| Work to complete |
Nothing but the lines below from the one containing "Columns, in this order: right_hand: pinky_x" through the one containing "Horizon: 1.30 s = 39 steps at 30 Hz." should appear in the answer, exact and without pictures.

Records from a data source
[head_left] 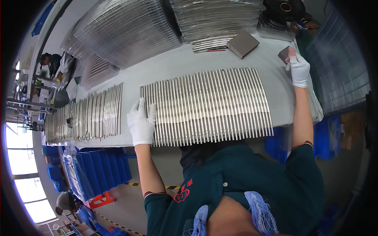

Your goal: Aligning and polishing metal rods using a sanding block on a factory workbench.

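Observation:
A wide row of shiny metal rods (204, 106) lies side by side on the pale-covered table in front of me. My left hand (142, 122), in a white glove, rests at the row's left end. Its thumb and fingers are spread, the thumb lying over the first rods. At the table's far right, my right hand (299, 70) is gloved too, with bare fingertips showing. Its fingers are closed at a small grey-brown block (283, 54), which they partly hide. A larger grey-brown block (243, 45) sits on the table beyond the rods.
Another row of metal rods (88, 114) lies to the left. Plastic-wrapped stacks (122, 31) line the back, with a few loose rods (212, 42) before them. A black fan (284, 8) stands at the back right. Blue bins (100, 169) are below the table; other people are at left.

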Motion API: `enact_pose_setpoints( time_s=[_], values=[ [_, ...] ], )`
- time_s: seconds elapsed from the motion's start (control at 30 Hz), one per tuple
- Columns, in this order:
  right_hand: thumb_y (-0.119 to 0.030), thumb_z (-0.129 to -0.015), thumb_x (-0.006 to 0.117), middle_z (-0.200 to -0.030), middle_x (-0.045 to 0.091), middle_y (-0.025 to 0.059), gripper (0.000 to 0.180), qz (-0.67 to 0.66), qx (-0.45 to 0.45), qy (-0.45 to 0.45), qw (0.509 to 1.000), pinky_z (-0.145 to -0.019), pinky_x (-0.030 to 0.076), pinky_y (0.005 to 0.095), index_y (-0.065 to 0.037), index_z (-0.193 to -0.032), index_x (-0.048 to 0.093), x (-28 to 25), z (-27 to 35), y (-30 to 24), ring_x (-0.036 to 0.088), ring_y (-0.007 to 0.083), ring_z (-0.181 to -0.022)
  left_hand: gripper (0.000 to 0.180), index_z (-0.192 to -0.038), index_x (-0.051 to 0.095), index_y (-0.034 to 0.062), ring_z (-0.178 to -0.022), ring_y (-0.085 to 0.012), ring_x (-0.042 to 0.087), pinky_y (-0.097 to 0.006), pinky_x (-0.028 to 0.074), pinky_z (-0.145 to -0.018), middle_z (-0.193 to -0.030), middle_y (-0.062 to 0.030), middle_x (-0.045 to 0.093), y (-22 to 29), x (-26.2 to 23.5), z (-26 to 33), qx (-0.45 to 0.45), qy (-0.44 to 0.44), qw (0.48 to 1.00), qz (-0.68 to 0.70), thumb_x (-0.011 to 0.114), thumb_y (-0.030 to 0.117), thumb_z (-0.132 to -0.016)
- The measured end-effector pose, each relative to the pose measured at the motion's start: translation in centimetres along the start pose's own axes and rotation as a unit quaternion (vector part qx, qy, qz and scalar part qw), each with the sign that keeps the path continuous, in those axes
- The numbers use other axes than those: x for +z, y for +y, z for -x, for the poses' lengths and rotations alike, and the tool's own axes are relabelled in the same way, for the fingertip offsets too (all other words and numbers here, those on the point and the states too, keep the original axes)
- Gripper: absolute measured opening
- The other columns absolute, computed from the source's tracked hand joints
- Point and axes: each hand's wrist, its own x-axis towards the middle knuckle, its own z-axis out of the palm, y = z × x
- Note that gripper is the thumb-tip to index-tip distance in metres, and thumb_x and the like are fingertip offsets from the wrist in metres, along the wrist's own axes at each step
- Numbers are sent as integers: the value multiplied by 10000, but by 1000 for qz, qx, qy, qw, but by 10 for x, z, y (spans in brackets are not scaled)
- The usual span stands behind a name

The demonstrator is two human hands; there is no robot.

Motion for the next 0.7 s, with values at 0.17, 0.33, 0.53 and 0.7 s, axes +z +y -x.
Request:
enact_pose_setpoints(
  time_s=[0.17,0.33,0.53,0.7],
  values=[
    [-422,-919,693,-827,714,63,407,-70,-177,69,979,-620,483,262,-35,-1035,739,19,2,18,616,107,-641,458,-1233,659,57,-953,-403,626,-462,510,-861,-1158,-231,662,1,8,0,24,80,993,-83,588,407,-947],
    [-508,-855,699,-1339,599,123,677,34,-375,-79,923,-1024,469,363,-78,-1360,558,36,15,-37,586,292,-1228,471,-1248,652,56,-977,-409,625,-470,500,-884,-1186,-228,656,0,11,0,6,67,995,-75,591,411,-944],
    [-669,-895,504,-1540,370,166,775,55,-492,-356,793,-1199,251,488,-140,-1460,457,88,66,-106,286,380,-1454,488,-1255,653,56,-1015,-392,625,-459,497,-906,-1199,-208,658,-7,12,-1,8,74,995,-71,574,435,-958],
    [-672,-916,458,-1539,368,163,740,87,-501,-382,772,-1214,223,480,-174,-1463,459,98,79,-101,300,385,-1444,429,-1191,680,18,-1063,-383,638,-440,497,-939,-1173,-223,669,-6,12,-3,6,70,997,-42,609,368,-954]
  ],
)
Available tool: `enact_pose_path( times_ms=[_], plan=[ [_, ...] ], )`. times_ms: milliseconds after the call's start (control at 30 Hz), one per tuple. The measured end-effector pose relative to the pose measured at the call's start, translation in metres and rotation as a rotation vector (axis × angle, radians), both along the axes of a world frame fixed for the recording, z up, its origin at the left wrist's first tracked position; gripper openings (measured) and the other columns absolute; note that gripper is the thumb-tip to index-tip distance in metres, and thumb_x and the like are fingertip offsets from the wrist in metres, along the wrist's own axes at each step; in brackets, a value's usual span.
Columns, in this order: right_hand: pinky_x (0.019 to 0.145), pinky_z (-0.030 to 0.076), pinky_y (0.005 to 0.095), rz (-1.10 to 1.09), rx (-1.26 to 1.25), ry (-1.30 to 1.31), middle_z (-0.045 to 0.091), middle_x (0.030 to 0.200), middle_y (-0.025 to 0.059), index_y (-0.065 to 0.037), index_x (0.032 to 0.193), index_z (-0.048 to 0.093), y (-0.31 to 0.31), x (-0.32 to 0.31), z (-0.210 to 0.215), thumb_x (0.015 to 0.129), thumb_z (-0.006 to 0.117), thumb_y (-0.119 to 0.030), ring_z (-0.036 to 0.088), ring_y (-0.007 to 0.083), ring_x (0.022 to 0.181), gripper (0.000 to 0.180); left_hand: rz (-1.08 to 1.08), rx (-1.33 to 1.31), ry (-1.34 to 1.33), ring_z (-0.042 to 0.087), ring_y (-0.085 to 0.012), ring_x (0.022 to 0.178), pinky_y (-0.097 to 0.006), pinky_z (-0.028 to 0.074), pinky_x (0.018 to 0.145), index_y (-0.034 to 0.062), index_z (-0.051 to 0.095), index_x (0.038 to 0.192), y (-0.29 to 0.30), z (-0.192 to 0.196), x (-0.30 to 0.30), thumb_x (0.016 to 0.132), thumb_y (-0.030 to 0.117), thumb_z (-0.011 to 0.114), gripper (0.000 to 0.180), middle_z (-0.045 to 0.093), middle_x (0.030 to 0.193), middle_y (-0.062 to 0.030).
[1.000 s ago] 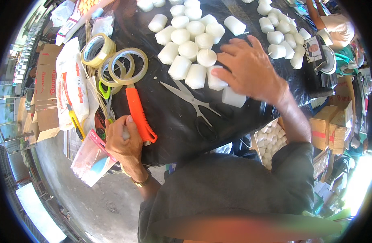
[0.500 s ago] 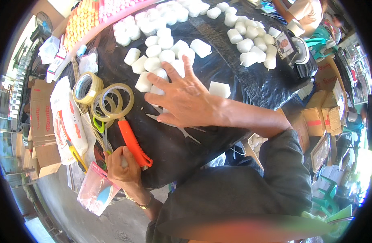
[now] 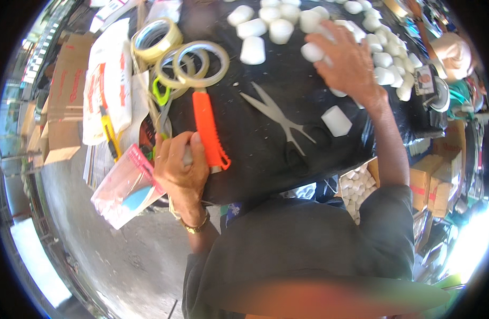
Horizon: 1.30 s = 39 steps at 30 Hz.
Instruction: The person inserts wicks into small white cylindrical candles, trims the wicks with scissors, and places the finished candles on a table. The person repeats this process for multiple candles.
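Observation:
At the far right of the table, my right hand (image 3: 350, 69) reaches over white, rounded cylinder-shaped pieces (image 3: 280, 31). Its fingers are spread and slightly blurred, touching or just above a few pieces. Near the table's left front edge, my left hand (image 3: 180, 170) is curled closed, with a small whitish thing (image 3: 188, 156) showing between thumb and fingers; its kind is unclear. Right beside this hand lies an orange-handled tool (image 3: 206, 127) with a toothed edge. Open-bladed scissors (image 3: 279, 114) lie between the hands. A lone white piece (image 3: 337, 121) sits below my right hand.
Tape rolls (image 3: 203, 64), green-handled scissors (image 3: 161, 91), a yellow cutter (image 3: 110, 133), a white package (image 3: 109, 80) and a clear pouch (image 3: 122, 194) crowd the left side. A box of white pieces (image 3: 357, 186) stands below the table's right edge. Another person (image 3: 450, 56) is at far right.
My right hand has swept rightward over the white pieces, uncovering the scissors, and a gap has opened among the pieces. My left hand stays closed beside the orange tool. The view has shifted.

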State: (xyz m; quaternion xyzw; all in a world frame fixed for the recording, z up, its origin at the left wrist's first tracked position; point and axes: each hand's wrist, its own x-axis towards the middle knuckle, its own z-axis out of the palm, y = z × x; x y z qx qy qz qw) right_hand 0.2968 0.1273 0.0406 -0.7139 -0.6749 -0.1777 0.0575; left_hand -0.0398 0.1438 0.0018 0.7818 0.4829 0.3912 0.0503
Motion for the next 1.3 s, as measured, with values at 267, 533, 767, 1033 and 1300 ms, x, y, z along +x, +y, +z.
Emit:
enact_pose_path(
  times_ms=[267,533,767,1033,1300],
  plan=[
    [0.107,0.026,0.0654,0.219,-0.066,-0.034,0.046,0.145,0.0066,-0.023,0.135,0.054,-0.006,-0.028,-0.006,0.089,0.064,-0.025,0.039,0.0300,0.137,0.048,-0.003,0.020,-0.031,0.064,-0.0312,0.070,-0.055,0.049,0.095,0.0054,0.069,0.083,0.000,0.003,0.002,0.080,0.010,0.071,0.006,0.064,0.073,-0.0087],
    [0.113,0.020,0.0563,0.314,-0.215,-0.122,0.043,0.150,0.0074,-0.024,0.144,0.046,0.004,-0.040,-0.006,0.097,0.054,-0.031,0.040,0.0289,0.137,0.049,-0.011,0.013,-0.044,0.063,-0.0302,0.067,-0.054,0.049,0.095,0.0055,0.069,0.083,-0.001,0.000,0.000,0.079,0.010,0.073,0.008,0.063,0.071,-0.0082],
    [0.107,0.030,0.0530,0.342,-0.137,-0.022,0.053,0.135,0.0051,-0.017,0.121,0.064,0.019,-0.061,0.008,0.090,0.061,-0.018,0.046,0.0263,0.129,0.031,-0.010,0.015,-0.062,0.063,-0.0316,0.068,-0.053,0.050,0.095,0.0064,0.069,0.083,-0.002,0.003,0.000,0.079,0.012,0.074,0.008,0.063,0.071,-0.0085],
    [0.096,0.039,0.0658,0.624,0.104,-0.089,0.058,0.118,0.0139,-0.010,0.115,0.067,0.104,-0.077,-0.006,0.086,0.060,-0.026,0.048,0.0335,0.121,0.034,0.019,0.066,-0.040,0.066,-0.0307,0.072,-0.049,0.051,0.094,0.0063,0.070,0.082,0.002,-0.006,-0.003,0.080,0.015,0.075,0.011,0.068,0.077,-0.0090],
    [0.095,0.038,0.0688,0.300,-0.186,-0.192,0.054,0.122,0.0104,-0.008,0.118,0.061,0.086,-0.044,-0.003,0.080,0.059,-0.018,0.048,0.0328,0.121,0.040,-0.014,0.099,-0.093,0.067,-0.0304,0.070,-0.051,0.051,0.094,0.0058,0.071,0.083,0.001,-0.005,-0.003,0.081,0.015,0.075,0.010,0.068,0.076,-0.0086]
  ],
)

| Reply |
Columns, in this order: right_hand: pinky_x (0.019 to 0.145), pinky_z (-0.030 to 0.076), pinky_y (0.005 to 0.095), rz (-1.10 to 1.09), rx (-1.26 to 1.25), ry (-1.30 to 1.31), middle_z (-0.045 to 0.091), middle_x (0.030 to 0.200), middle_y (-0.025 to 0.059), index_y (-0.065 to 0.037), index_x (0.032 to 0.193), index_z (-0.048 to 0.093), y (-0.31 to 0.31), x (-0.32 to 0.31), z (-0.210 to 0.215), thumb_x (0.015 to 0.129), thumb_z (-0.006 to 0.117), thumb_y (-0.119 to 0.030), ring_z (-0.036 to 0.088), ring_y (-0.007 to 0.083), ring_x (0.022 to 0.181), gripper (0.000 to 0.180); left_hand: rz (-1.08 to 1.08), rx (-1.33 to 1.31), ry (-1.34 to 1.33), ring_z (-0.042 to 0.087), ring_y (-0.085 to 0.012), ring_x (0.022 to 0.178), pinky_y (-0.097 to 0.006), pinky_z (-0.028 to 0.074), pinky_x (0.018 to 0.145), index_y (-0.034 to 0.062), index_z (-0.051 to 0.095), index_x (0.038 to 0.192), y (-0.29 to 0.30), z (-0.192 to 0.196), x (-0.30 to 0.30), thumb_x (0.016 to 0.132), thumb_y (-0.030 to 0.117), thumb_z (-0.011 to 0.114), gripper (0.000 to 0.180), middle_z (-0.045 to 0.093), middle_x (0.030 to 0.193), middle_y (-0.062 to 0.030).
[1.000 s ago] 
[0.500 s ago] 
[now] 
Horizon: 1.30 s = 39 steps at 30 Hz.

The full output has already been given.